[TASK]
Every line below must be reproduced exactly; no pictures are to be included.

[RECORD SET]
_ _ _ _ _ _ _
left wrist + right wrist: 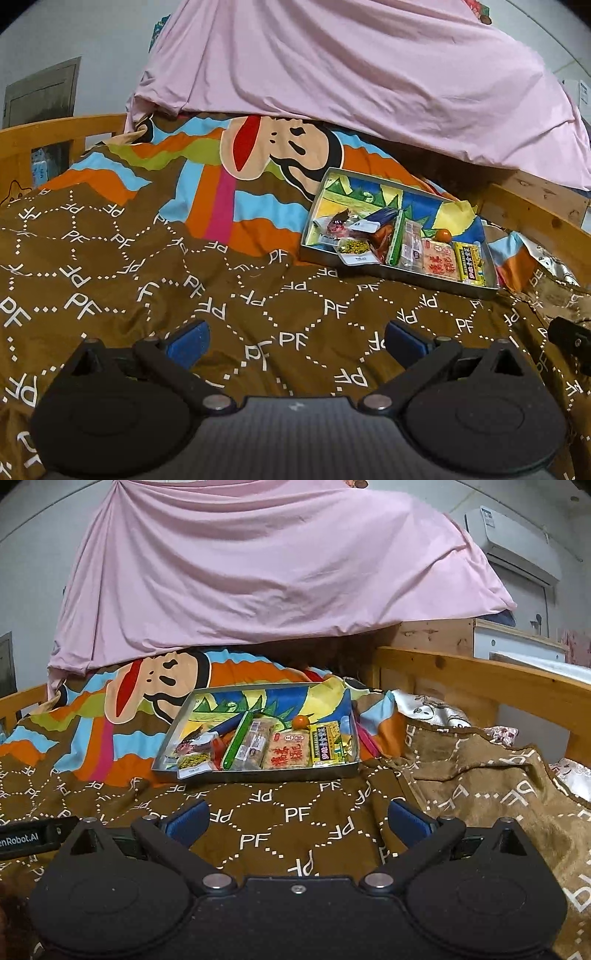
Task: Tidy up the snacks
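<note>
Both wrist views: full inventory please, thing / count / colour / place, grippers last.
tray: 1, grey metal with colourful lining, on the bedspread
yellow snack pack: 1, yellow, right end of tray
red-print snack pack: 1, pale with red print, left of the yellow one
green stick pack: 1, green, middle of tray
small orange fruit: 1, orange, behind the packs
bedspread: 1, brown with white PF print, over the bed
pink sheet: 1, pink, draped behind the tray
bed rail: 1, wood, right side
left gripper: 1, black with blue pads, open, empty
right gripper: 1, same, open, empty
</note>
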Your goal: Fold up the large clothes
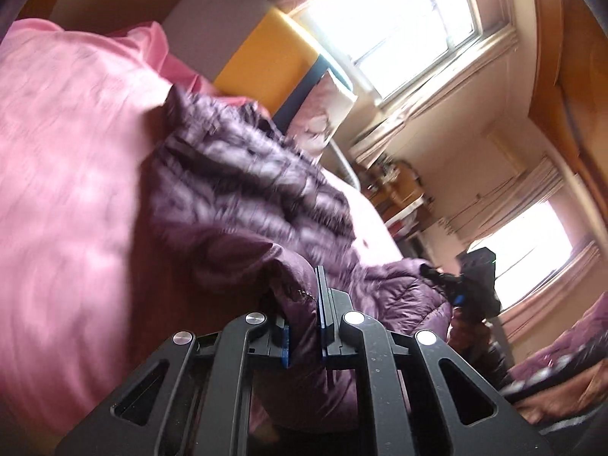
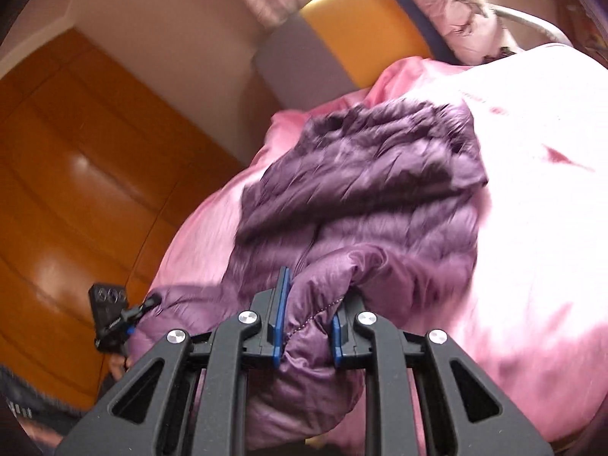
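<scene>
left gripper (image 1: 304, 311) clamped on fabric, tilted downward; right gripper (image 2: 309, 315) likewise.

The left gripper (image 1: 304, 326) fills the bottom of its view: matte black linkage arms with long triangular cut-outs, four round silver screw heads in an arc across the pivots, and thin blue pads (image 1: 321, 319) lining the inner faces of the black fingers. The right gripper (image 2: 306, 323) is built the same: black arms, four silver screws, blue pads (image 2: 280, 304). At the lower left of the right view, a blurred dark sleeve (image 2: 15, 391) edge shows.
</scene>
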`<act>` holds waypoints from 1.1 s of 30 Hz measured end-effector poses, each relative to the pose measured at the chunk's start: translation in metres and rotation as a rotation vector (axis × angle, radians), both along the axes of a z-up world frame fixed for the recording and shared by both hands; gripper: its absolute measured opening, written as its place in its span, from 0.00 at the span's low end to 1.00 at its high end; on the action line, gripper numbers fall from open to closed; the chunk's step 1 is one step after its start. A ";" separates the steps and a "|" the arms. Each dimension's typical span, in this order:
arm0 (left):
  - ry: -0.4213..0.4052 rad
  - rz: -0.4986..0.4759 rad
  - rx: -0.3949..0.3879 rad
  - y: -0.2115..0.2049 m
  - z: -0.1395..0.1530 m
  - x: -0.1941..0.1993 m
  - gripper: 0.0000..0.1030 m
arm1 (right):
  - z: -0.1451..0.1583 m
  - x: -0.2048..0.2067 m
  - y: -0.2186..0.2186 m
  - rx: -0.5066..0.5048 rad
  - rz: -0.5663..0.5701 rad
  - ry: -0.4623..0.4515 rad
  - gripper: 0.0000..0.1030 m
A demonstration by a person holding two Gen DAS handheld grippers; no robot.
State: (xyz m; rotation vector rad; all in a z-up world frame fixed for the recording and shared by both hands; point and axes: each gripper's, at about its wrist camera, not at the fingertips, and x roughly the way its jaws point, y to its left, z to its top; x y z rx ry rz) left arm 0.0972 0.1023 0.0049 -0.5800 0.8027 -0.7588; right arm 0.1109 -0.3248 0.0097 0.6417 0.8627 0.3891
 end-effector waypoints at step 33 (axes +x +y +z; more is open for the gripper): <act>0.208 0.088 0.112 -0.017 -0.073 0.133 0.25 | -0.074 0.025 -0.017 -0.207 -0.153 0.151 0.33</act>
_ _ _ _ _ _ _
[RESPONSE BELOW]
left wrist + right wrist: 
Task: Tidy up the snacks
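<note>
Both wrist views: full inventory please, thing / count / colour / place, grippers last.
tray: 1, grey metal with colourful lining, on the bedspread
yellow snack pack: 1, yellow, right end of tray
red-print snack pack: 1, pale with red print, left of the yellow one
green stick pack: 1, green, middle of tray
small orange fruit: 1, orange, behind the packs
bedspread: 1, brown with white PF print, over the bed
pink sheet: 1, pink, draped behind the tray
bed rail: 1, wood, right side
left gripper: 1, black with blue pads, open, empty
right gripper: 1, same, open, empty
</note>
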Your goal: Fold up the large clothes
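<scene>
left gripper (image 1: 304, 311) clamped on fabric, tilted downward; right gripper (image 2: 309, 315) likewise.

The left gripper (image 1: 304, 326) fills the bottom of its view: matte black linkage arms with long triangular cut-outs, four round silver screw heads in an arc across the pivots, and thin blue pads (image 1: 321, 319) lining the inner faces of the black fingers. The right gripper (image 2: 306, 323) is built the same: black arms, four silver screws, blue pads (image 2: 280, 304). At the lower left of the right view, a blurred dark sleeve (image 2: 15, 391) edge shows.
</scene>
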`<act>` holds waypoints from 1.1 s of 30 Hz measured end-effector poses, each relative to the pose measured at the chunk's start: translation in metres and rotation as a rotation vector (axis × angle, radians), both along the axes of a z-up world frame fixed for the recording and shared by both hands; gripper: its absolute measured opening, written as its place in its span, from 0.00 at the span's low end to 1.00 at its high end; on the action line, gripper numbers fall from open to closed; the chunk's step 1 is one step after its start. A ";" separates the steps and a "|" the arms. Each dimension's typical span, in this order:
arm0 (left):
  - ry: -0.4213..0.4052 rad
  - rz: -0.4986..0.4759 rad
  - rx: -0.3949..0.3879 rad
  - y: -0.2115..0.2049 m
  - z: -0.1395..0.1530 m
  - x: -0.1941..0.1993 m
  - gripper: 0.0000..0.1030 m
arm1 (right):
  - z: -0.1451..0.1583 m
  - x: -0.2048..0.2067 m
  - y: -0.2186..0.2186 m
  - rx: -0.5066..0.5048 rad
  - rz: -0.5663..0.5701 rad
  - ry: -0.4623..0.4515 rad
  - gripper: 0.0000..0.1030 m
A demonstration by a person holding two Gen DAS handheld grippers; no robot.
State: (xyz m; rotation vector rad; all in a z-up world frame fixed for the recording and shared by both hands; point and axes: each gripper's, at about its wrist camera, not at the fingertips, and x roughly the way its jaws point, y to its left, z to its top; x y z rx ry rz) left arm 0.0972 0.1023 0.0049 -0.5800 0.8027 -0.7588; right arm 0.1109 -0.3248 0.0097 0.6417 0.8627 0.3891
 end-effector waypoints at step 33 (axes +x +y +z; more is open for the gripper): <act>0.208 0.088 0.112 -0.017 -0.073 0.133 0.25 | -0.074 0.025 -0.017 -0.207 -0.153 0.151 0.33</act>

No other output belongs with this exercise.